### [TASK DETAILS]
Examine the material below. Gather every line in which the string "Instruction" appears.

### [SUPPLIED RECORDS]

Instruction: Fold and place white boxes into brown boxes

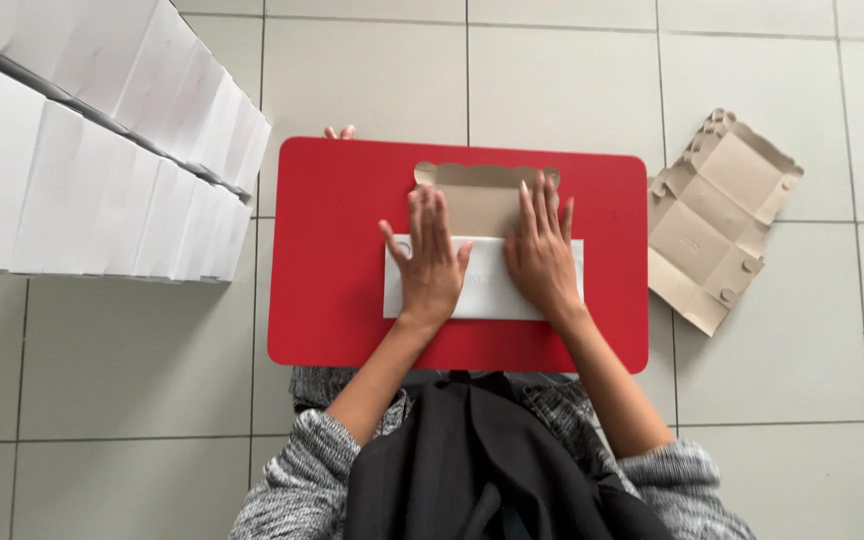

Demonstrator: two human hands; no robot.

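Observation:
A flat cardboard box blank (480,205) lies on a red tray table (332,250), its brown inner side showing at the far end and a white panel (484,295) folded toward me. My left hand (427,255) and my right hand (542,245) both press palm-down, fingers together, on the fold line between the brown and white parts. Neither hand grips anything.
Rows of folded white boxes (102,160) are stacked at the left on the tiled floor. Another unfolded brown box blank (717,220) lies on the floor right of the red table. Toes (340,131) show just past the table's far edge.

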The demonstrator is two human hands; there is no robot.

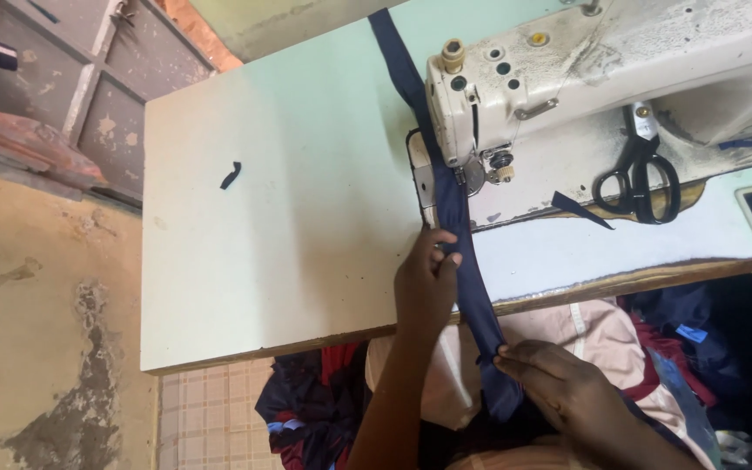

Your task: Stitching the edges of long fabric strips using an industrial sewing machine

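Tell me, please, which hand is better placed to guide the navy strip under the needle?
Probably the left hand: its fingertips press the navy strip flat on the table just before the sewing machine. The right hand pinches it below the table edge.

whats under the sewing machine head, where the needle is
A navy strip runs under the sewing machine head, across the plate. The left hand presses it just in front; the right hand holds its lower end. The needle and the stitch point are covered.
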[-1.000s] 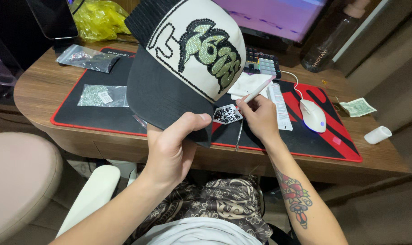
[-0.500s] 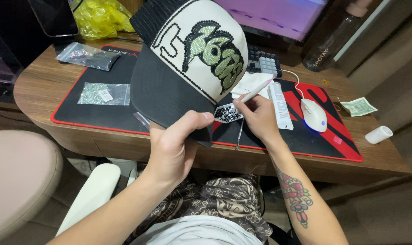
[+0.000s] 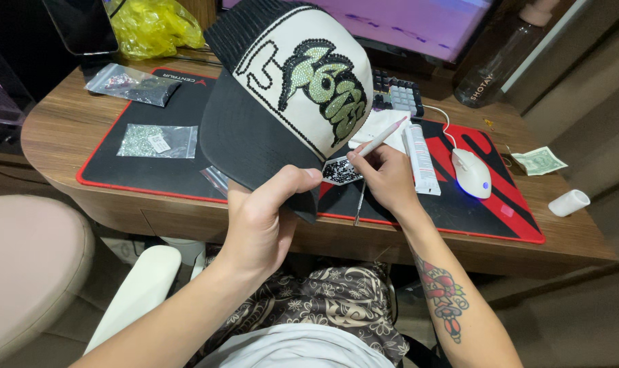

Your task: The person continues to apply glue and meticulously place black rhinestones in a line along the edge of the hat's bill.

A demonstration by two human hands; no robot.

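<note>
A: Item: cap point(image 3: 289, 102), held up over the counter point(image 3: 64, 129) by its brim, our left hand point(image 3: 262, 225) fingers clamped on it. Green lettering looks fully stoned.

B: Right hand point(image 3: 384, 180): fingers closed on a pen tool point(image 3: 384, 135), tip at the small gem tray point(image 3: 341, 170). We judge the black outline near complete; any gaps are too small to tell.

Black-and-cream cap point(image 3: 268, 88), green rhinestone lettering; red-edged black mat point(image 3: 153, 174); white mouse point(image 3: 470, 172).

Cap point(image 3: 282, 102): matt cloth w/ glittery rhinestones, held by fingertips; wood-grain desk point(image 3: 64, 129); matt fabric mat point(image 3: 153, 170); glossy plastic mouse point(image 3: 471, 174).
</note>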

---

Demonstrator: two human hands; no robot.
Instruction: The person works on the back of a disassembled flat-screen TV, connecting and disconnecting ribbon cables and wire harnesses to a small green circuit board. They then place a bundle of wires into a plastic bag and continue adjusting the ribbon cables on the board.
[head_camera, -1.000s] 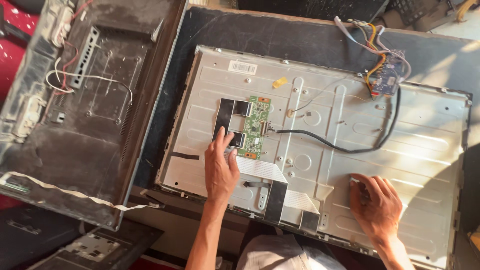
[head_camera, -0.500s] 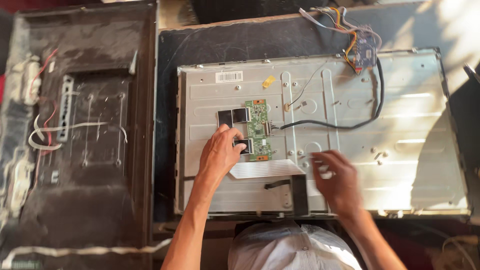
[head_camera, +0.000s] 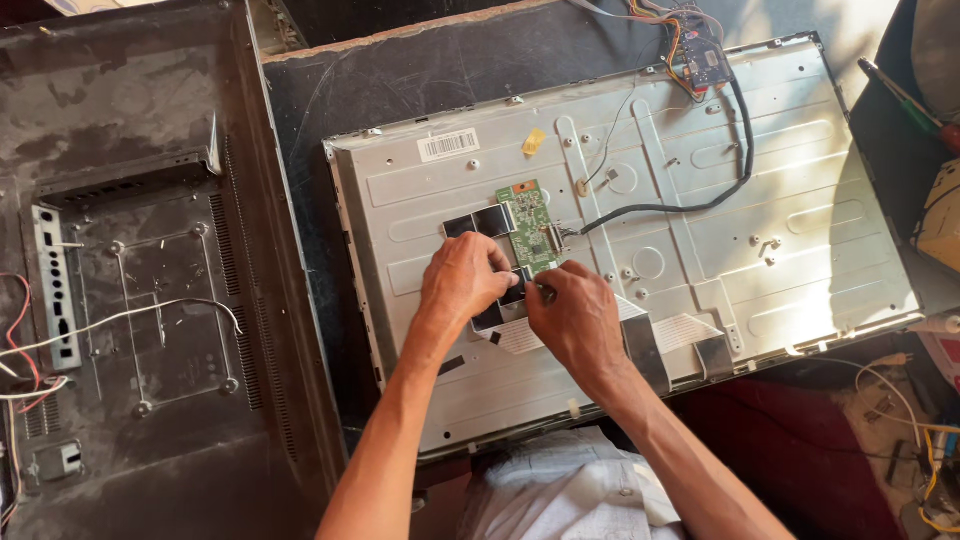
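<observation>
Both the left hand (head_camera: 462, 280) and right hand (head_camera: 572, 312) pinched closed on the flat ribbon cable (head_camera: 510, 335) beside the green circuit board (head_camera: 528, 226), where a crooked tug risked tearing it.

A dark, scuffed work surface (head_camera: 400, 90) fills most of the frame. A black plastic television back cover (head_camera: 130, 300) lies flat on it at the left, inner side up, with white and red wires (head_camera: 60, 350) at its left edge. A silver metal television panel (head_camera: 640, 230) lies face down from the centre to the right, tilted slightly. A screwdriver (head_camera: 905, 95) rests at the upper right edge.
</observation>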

### [ANSWER BELOW]
Instruction: Fold and place white boxes into brown boxes
Instruction: The person works on the back of a disassembled flat-screen TV, connecting and disconnecting ribbon cables and wire harnesses to a small green circuit board. They then place a bundle of wires into a plastic bag and continue adjusting the ribbon cables on the board.

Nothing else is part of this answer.